(Dataset excerpts)

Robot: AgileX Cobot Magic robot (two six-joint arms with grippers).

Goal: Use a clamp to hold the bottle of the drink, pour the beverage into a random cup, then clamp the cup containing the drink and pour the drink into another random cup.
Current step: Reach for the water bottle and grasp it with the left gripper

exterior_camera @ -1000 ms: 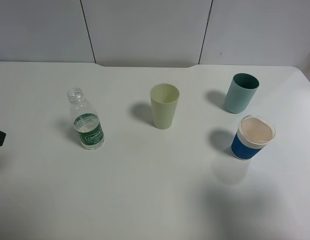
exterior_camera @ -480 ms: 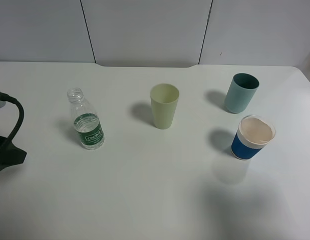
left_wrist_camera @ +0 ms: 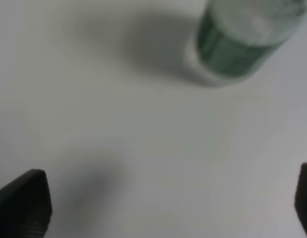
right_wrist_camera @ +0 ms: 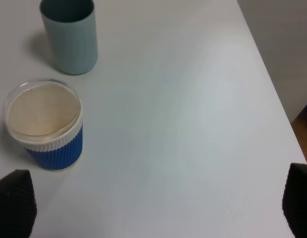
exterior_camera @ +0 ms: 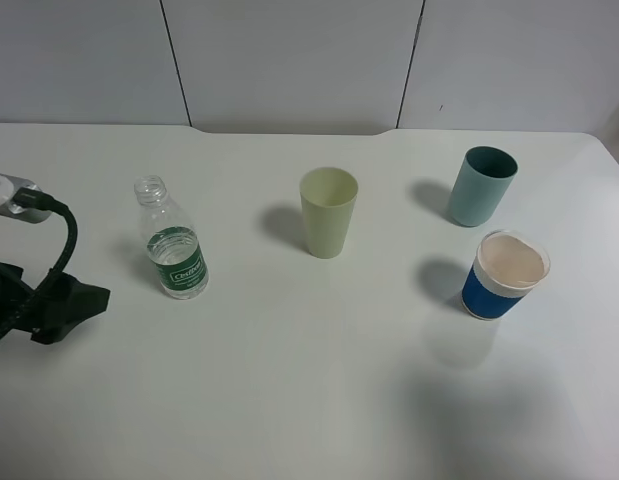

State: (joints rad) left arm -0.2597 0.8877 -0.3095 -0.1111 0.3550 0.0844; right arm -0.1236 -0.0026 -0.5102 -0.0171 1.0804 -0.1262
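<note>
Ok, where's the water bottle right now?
High view: the bottle stands upright on the left, between the left gripper and the pale yellow-green cup.

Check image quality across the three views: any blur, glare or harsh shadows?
Exterior high: sharp, even light; the bottle, yellow-green cup, teal cup and blue-banded cup each throw a soft shadow to their left; no glare. Left wrist: out of focus, bottle label unreadable, jaws only dark shapes at the edges. Right wrist: sharp on both cups, jaws just dark shapes in the corners.

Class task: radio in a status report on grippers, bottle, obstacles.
Left gripper jaws open, short of bottle. Right gripper jaws open, near blue cup. Bottle upright, untouched, nothing between.
</note>
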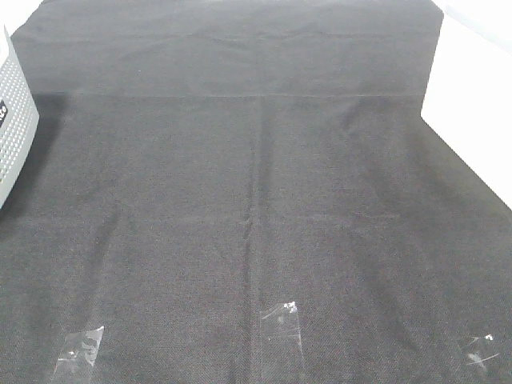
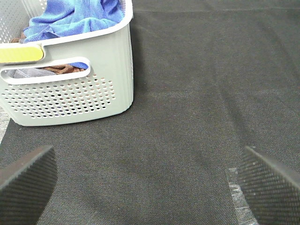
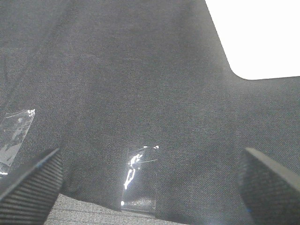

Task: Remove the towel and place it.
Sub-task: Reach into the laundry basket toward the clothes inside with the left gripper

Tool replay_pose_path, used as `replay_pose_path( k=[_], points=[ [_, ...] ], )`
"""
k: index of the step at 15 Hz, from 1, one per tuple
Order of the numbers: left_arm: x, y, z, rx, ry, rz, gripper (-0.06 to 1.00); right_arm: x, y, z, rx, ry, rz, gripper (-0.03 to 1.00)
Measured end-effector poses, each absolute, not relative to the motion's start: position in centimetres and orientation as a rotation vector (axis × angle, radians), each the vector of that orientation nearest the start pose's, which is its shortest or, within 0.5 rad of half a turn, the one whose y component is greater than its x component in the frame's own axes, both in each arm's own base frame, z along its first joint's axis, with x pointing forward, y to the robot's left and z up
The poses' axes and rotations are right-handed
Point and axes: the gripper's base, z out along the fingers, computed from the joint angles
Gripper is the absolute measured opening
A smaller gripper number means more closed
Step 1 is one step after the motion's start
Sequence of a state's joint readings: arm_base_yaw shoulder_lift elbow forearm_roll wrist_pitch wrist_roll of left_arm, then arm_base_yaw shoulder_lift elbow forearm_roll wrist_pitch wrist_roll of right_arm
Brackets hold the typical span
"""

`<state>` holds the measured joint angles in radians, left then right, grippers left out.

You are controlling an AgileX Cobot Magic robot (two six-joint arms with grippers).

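Reading this as step zero: no part of the job is done.

Near edge of the bench: three strips of clear tape (image 1: 280, 320) sit on the black cloth cover (image 1: 256, 200), one toward each near corner and one mid-edge. Neither arm shows in the overhead view.

The right gripper (image 3: 150, 187) hangs over the tape at the near edge, jaws wide apart and empty. Bare white tabletop (image 3: 262, 33) shows past the cover on the right-edge side. The left gripper (image 2: 150, 187) is the same: jaws wide apart, nothing between them, pointed at the basket.

Farther along the left edge is a pale perforated laundry basket (image 1: 16, 120). The towel (image 2: 70, 16) is bunched inside it, humped up to about rim height. A brown cloth (image 2: 58, 69) shows under it through the handle slot, and there's a yellow-green tab (image 2: 21, 53) on the handle.

My guess at what's left, which is everything:
- reach into the basket, probably with the left arm since it's nearer
- pinch a fold of the towel
- lift it clear of the rim
- lay it on the open cover

The drop spot isn't given. The tape may mark it, but I can't tell.
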<state>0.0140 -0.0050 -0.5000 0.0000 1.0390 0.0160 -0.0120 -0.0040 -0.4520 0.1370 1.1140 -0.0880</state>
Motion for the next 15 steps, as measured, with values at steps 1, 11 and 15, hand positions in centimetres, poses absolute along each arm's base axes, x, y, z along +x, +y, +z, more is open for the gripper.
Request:
replay_pose_path(
  k=[1,11,15],
  points=[
    [-0.48,-0.01,27.90,0.002,2.018,0.019,0.99,-0.30,1.12,26.03,-0.088,2.133,0.108,0.96],
    [-0.49,0.42,27.91,0.003,2.017,0.085,0.99,-0.30,1.12,26.03,-0.088,2.133,0.108,0.96],
    [-0.49,0.42,27.91,0.003,2.017,0.085,0.99,-0.30,1.12,26.03,-0.088,2.133,0.108,0.96]
  ],
)
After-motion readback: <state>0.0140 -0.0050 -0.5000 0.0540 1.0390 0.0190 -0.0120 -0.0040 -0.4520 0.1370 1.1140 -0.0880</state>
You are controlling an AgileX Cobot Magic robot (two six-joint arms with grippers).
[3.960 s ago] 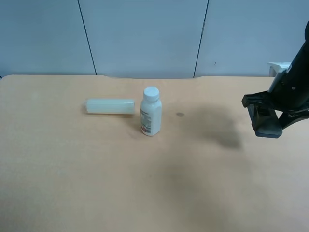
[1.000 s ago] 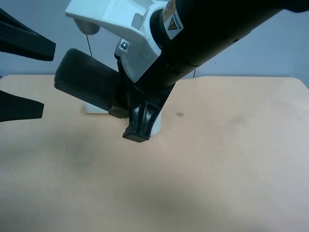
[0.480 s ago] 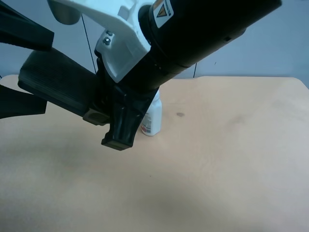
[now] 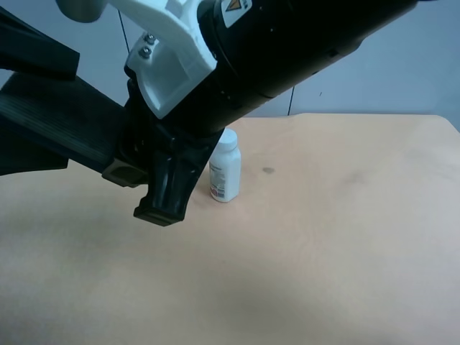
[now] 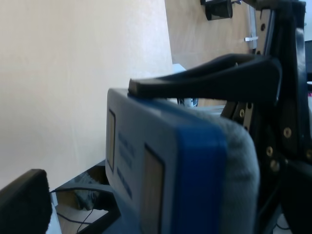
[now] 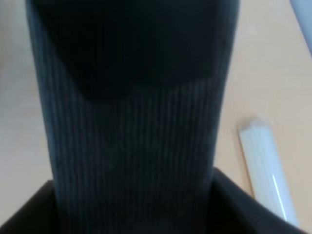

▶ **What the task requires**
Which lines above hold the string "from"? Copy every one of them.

▶ **Solution for this exercise**
k: index of the step at 15 Hz, from 1, one per tuple
Point and axes: the gripper's base, z out along the fingers, computed from the joint angles

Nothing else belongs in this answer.